DBUS_TYPE_LINUX_CRED ?

Serge Hallyn serge.hallyn at ubuntu.com
Fri Dec 13 19:17:12 PST 2013


Quoting Lennart Poettering (mzqohf at 0pointer.de):
> On Fri, 13.12.13 15:58, Serge Hallyn (serge.hallyn at ubuntu.com) wrote:
> 
> > 
> > Quoting Thiago Macieira (thiago at kde.org):
> > > On sexta-feira, 13 de dezembro de 2013 15:53:26, Serge Hallyn wrote:
> > > > Quoting Thiago Macieira (thiago at kde.org):
> > > > > On sexta-feira, 13 de dezembro de 2013 14:19:14, Serge Hallyn wrote:
> > > > > > > I am pretty sure it would be wrong to have something like this as data
> > > > > > > type. This data should be appended implicitly, not explicitly.
> > > > > 
> > > > > So it should send them all, like Lennart said that kdbus is already doing.
> > > > 
> > > > Send all of what?
> > > 
> > > All of the credentials.
> > > 
> > > He said: "In kdbus you will also get a variety of creds attached to all 
> > > messages implicitly (pid, gid, uid, pid_starttime, tid, comm, tid_comm, 
> > > cmdline, cgroup, unit, slice, user unit, session, owner uid, eff caps, inh 
> > > caps, perm caps, bounding caps, selinux context, audit session, audit login
> > > uid)"
> > > 
> > > > > > It can't be done implicitly, though, since dbus doesn't know which
> > > > > > ucred I want to send.  I'm not authenticating as that task, I just need
> > > > > > an unambiguous namespace-independent identifier for it.
> > > > > 
> > > > > Use the unique connection ID.
> > > > 
> > > > an unambiguous namespace-independent identifier for a task not involved
> > > > in the connection.
> > > 
> > 
> > Sorry, I think I'm failing to make myself clear.
> > 
> > > The task is involved in the connection since it's sending data in the first 
> > > place.
> > 
> > That task, c, is making a request involving another task, v.  It is v's
> > pid which needs to be sent with an scm_cred so the kernel can translate
> > it to the server's namespace.
> 
> So you want to attach fake SCM_CREDS to messages to send over the bus so
> that the kernel will do the translation for you? That sounds a highly
> specialist operation and is really nothing that D-Bus should take care
> of.
> 
> Also, why even, you can easily implement that on top of D-Bus without
> hacking it into pieces. For example, if the sender wants to send the

I don't think D-Bus would need to be hacked to pieces.  Just another
message data type.  Patch to dbus should actually be quite small, but
given my unfamiliarity with dbus I thought I'd ask first to see if the
patch would even be welcome.

> identity of some process to somebody else, make the sender
> get itself a AF_UNIX/SOCK_DGRAM socket pair via socketpair(), and send
> an empty datagram with the SCM_CREDENTIALS of your choice into the
> writing side, then close that. And send the reading side over the bus as
> file handler use the dbus "h" type. Then also close the reading
> side. The receiver can then read the datagram out of it, with the creds
> translated and then closes it.

Yup, that's certainly a possibility.  But a simple

	struct ucred cred = { .pid = pid, .uid = uid, .gid = gid};
	dbus_message_iter_append(basic (&iter, DBUS_TYPE_LINUX_CRED, &cred)

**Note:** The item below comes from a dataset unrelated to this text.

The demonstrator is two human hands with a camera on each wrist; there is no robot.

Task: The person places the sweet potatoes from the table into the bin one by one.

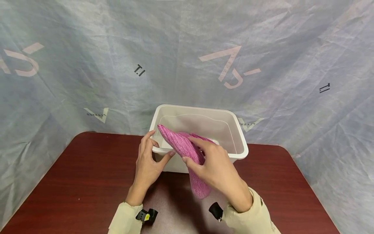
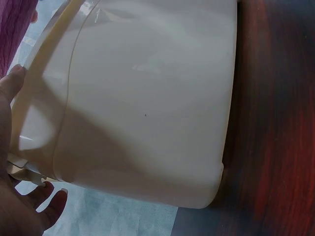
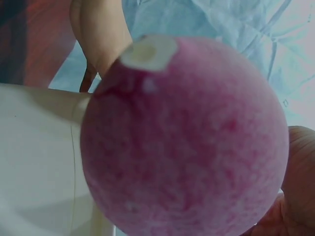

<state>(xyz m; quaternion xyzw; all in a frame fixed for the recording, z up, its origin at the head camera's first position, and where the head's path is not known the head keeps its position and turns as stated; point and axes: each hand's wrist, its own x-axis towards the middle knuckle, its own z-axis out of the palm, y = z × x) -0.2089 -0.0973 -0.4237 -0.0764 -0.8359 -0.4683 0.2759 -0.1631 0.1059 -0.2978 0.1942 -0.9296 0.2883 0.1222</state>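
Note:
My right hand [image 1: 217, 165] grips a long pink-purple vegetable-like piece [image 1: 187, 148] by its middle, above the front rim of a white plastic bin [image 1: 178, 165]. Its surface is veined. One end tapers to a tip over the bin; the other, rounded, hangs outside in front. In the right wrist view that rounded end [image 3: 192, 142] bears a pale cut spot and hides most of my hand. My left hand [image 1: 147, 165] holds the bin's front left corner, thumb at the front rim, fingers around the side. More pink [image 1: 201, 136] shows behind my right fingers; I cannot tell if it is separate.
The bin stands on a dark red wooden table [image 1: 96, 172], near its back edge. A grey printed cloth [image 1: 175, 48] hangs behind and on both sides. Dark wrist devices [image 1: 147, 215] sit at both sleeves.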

would have been much nicer, so I thought it worth asking.  But if it's
not desired in dbus, then I'll certainly respect that.  Thanks for your
time.

thanks,
-serge

PS
I realize I'm one of or the first to ask for this, but I suspect now
that unprivileged users can unshare to their hearts' content due to
unprivileged unshare(CLONE_NEWUSER) followed by clone(CLONE_NEWPID),
it will become a more common request.  Things like /proc/$$/vpid
have been rejected in part due to scm_creds existing;  passing a
/proc/$$ or /proc/$$/status does not help since its contents are not
translated for the reader, but rather by superblock;  so sending an
scm_cred or doing "setns target_pid; unshare mntns; mount /proc; look
around" are the only two ways of really doing something like this.